* **EXERCISE AIM**:
The data below must be returned in full and exactly.

══════════════════════════════

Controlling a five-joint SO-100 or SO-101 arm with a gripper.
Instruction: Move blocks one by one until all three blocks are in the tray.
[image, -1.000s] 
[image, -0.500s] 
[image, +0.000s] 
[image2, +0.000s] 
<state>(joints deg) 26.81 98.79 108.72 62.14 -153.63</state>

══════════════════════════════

* **EXPECTED OUTPUT**:
Controlling a five-joint SO-100 or SO-101 arm with a gripper.
Instruction: Move blocks one by one until all three blocks are in the tray.
[image, -1.000s] 
[image, -0.500s] 
[image, +0.000s] 
[image2, +0.000s] 
<state>(joints deg) 26.81 98.79 108.72 62.14 -153.63</state>

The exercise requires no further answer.